**TASK STATEMENT:** The expected output is exactly the lines below, starting at the line with "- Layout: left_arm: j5" and ending at the line with "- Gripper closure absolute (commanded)", both included; no other line belongs in it.

****************************************

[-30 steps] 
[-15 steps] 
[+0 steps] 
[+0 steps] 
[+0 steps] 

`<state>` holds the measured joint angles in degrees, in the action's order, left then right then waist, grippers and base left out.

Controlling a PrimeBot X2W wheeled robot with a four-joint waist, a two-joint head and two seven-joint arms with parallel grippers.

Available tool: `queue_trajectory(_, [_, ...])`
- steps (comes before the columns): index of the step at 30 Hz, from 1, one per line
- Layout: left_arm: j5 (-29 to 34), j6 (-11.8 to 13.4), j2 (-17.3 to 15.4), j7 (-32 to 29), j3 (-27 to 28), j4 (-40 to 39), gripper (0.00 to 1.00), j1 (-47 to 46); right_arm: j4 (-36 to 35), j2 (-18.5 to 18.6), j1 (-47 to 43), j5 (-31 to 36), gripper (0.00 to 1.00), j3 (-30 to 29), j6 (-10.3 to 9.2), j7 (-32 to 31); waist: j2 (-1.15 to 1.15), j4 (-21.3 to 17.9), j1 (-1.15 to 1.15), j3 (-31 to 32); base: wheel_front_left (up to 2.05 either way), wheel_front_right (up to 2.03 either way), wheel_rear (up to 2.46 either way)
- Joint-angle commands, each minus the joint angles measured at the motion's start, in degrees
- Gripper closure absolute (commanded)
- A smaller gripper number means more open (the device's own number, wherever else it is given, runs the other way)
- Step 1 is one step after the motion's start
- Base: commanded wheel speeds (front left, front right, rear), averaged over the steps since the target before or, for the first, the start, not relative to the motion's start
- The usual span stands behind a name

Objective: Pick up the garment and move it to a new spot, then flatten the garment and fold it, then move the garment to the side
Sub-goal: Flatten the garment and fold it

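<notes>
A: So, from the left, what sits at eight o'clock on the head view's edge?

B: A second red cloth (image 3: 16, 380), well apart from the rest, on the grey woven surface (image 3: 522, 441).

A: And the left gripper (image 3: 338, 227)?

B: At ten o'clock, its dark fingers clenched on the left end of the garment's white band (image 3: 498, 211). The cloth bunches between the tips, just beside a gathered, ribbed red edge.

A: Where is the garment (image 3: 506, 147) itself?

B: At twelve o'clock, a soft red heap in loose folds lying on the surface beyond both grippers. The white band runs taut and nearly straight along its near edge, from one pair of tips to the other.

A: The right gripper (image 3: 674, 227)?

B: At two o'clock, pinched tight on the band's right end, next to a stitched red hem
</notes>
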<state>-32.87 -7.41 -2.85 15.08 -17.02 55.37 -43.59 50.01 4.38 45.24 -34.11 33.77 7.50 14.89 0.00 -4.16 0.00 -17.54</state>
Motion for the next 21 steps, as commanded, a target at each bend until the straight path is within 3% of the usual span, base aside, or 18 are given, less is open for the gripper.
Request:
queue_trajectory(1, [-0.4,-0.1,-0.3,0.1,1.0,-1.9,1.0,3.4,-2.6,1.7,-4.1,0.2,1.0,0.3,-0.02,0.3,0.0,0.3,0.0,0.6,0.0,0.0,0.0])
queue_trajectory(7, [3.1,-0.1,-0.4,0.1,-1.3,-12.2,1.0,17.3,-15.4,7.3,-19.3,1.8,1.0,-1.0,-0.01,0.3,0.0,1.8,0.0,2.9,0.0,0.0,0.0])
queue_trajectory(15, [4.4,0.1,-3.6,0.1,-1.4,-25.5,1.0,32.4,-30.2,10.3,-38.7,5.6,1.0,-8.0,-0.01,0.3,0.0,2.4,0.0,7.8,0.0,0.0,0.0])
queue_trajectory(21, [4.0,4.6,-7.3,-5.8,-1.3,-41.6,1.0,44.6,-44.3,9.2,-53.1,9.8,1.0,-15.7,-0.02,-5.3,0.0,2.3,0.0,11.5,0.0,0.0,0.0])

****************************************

**YOUR SOLUTION:**
- Layout: left_arm: j5 (-29 to 34), j6 (-11.8 to 13.4), j2 (-17.3 to 15.4), j7 (-32 to 29), j3 (-27 to 28), j4 (-40 to 39), gripper (0.00 to 1.00), j1 (-47 to 46); right_arm: j4 (-36 to 35), j2 (-18.5 to 18.6), j1 (-47 to 43), j5 (-31 to 36), gripper (0.00 to 1.00), j3 (-30 to 29), j6 (-10.3 to 9.2), j7 (-32 to 31); waist: j2 (-1.15 to 1.15), j4 (-21.3 to 17.9), j1 (-1.15 to 1.15), j3 (-31 to 32); base: wheel_front_left (up to 2.05 either way), wheel_front_right (up to 2.03 either way), wheel_rear (up to 2.46 either way)
- Joint-angle commands, each minus the joint angles measured at the motion's start, in degrees
- Gripper closure absolute (commanded)

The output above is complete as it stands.